Text processing/2

This version does validation with a single Perl 6 regex that is much more readable than the typical regex, and arguably expresses the data structure more straightforwardly. Here we use normal quotes for literals, and \h for horizontal whitespace.

Variables like $good-record that are going to be autoincremented do not need to be initialized.

The .push method on a hash is magical and loses no information; if a duplicate key is found in the pushed pair, an array of values is automatically created of the old value and the new value pushed. Hence we can easily track all the lines that a particular duplicate occurred at.

The .all method does "junctional" logic: it autothreads through comparators as any English speaker would expect. Junctions can also short-circuit as soon as they find a value that doesn't match, and the evaluation order is up to the computer, so it can be optimized or parallelized.

The final line simply greps out the pairs from the hash whose value is an array with more than 1 element. (Those values that are not arrays nevertheless have a .elems method that always reports 1.) The .pairs is merely there for clarity; grepping a hash directly has the same effect. Note that we sort the pairs after we've grepped them, not before; this works fine in Perl 6, sorting on the key and value as primary and secondary keys.
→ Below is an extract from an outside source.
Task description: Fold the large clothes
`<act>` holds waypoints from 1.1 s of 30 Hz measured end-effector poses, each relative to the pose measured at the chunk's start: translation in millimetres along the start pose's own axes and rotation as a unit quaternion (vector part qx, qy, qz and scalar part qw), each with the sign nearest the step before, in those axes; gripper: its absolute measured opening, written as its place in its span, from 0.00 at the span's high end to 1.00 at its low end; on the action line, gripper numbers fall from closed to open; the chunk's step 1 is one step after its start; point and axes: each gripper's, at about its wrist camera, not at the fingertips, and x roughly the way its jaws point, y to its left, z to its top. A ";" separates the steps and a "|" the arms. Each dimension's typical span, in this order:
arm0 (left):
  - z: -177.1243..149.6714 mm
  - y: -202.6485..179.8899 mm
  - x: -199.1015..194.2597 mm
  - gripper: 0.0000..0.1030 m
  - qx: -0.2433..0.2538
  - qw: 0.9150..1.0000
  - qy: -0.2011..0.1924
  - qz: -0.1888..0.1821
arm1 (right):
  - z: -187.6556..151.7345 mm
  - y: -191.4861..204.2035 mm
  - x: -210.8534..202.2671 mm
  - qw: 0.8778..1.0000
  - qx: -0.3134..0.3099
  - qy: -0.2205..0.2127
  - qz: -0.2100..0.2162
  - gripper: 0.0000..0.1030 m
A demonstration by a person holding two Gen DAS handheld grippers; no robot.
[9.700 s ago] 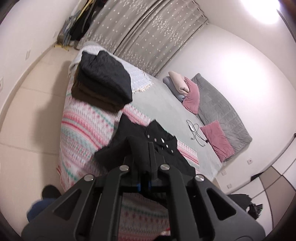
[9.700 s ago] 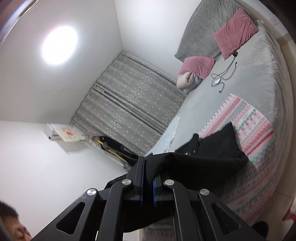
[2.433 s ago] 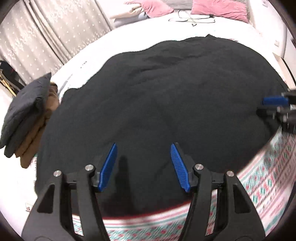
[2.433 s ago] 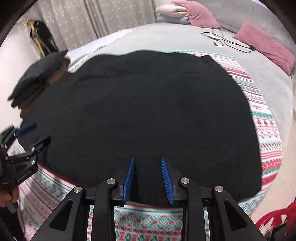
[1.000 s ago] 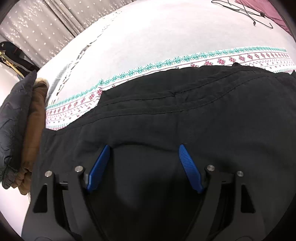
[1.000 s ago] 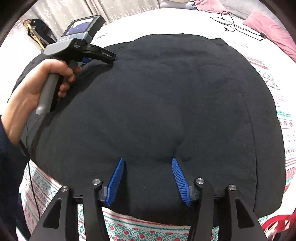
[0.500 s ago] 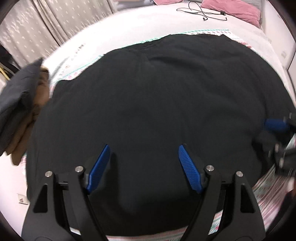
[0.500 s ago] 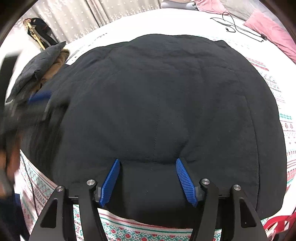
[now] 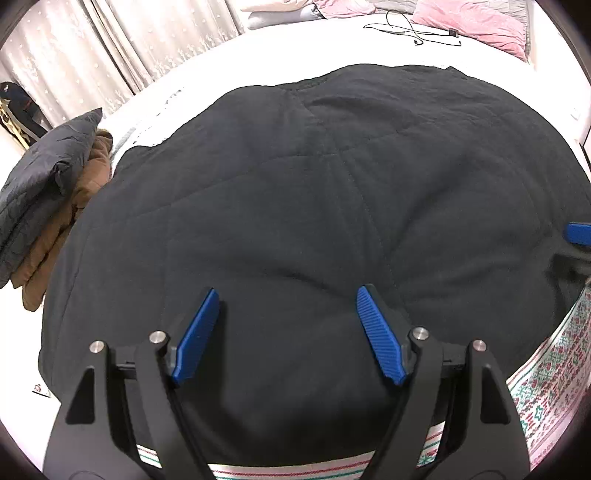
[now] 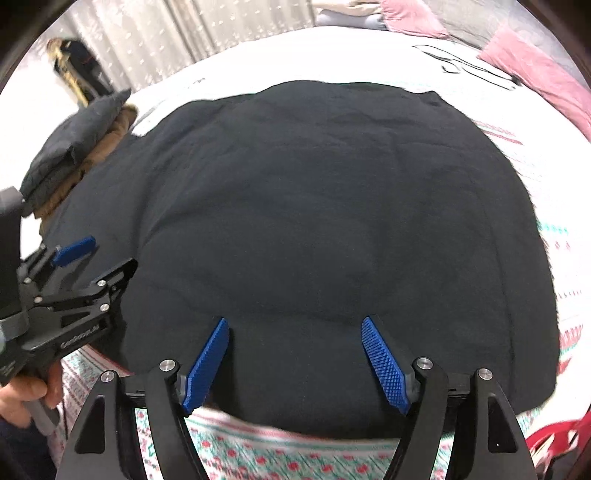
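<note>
A large black garment [image 9: 325, 192] lies spread flat over the bed and fills most of both views [image 10: 325, 206]. My left gripper [image 9: 287, 291] hovers open above its near hem, with nothing between the blue pads. My right gripper [image 10: 294, 320] is over the near hem further right. Its jaws are opening, the pads are clear of the cloth and only flat fabric lies below them. In the right wrist view the left gripper [image 10: 110, 253] shows at the garment's left edge, held by a hand [image 10: 26, 395]. One blue pad [image 9: 580, 233] of the right gripper shows at the far right of the left wrist view.
A patterned red, green and white blanket [image 9: 546, 373] lies under the garment at the bed's near edge. A stack of folded clothes [image 9: 48, 173], dark quilted over brown, sits at the left. Pink pillows [image 9: 476, 22] and a cable [image 9: 413, 31] lie far back, near curtains [image 9: 110, 55].
My left gripper has drawn back from the garment's far edge to its near hem, still open. My right gripper's jaws have widened. Much earlier, both grippers held the garment up, shut on it.
</note>
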 end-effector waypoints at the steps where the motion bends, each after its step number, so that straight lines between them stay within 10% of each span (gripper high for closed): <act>1: 0.0 -0.8 0.9 0.24 0.000 1.000 -0.001 0.001 | -3.1 -10.1 -6.5 1.000 0.017 -0.005 0.005 0.27; 13: -0.8 3.1 2.2 0.24 -0.013 1.000 0.006 -0.011 | -66.7 -112.0 -33.8 0.969 0.202 0.021 0.144 0.27; 33: -4.1 5.7 3.9 0.24 -0.027 0.999 0.005 -0.020 | -65.9 -104.8 -24.0 0.930 0.308 -0.122 0.158 0.27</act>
Finally, pairs and arrays provide a default print format that is sufficient without additional formatting in this case.

my $good-records;
my $line;
my %dates;

for lines() {
    $line++;
    / ^
    (\d ** 4 '-' \d\d '-' \d\d)
    [ \h+ \d+'.'\d+ \h+ ('-'?\d+) ] ** 24
    $ /
        or note "Bad format at line $line" and next;
    %dates.push: $0 => $line;
    $good-records++ if $1.all >= 1;
}

say "$good-records good records out of $line total";

say 'Repeated timestamps (with line numbers):';
.say for sort %dates.pairs.grep: *.value.elems > 1;

Output:

Output:

5017 good records out of 5471 total
Repeated timestamps (with line numbers):
1990-03-25 => [84 85]
1991-03-31 => [455 456]
1992-03-29 => [819 820]
1993-03-28 => [1183 1184]
1995-03-26 => [1910 1911]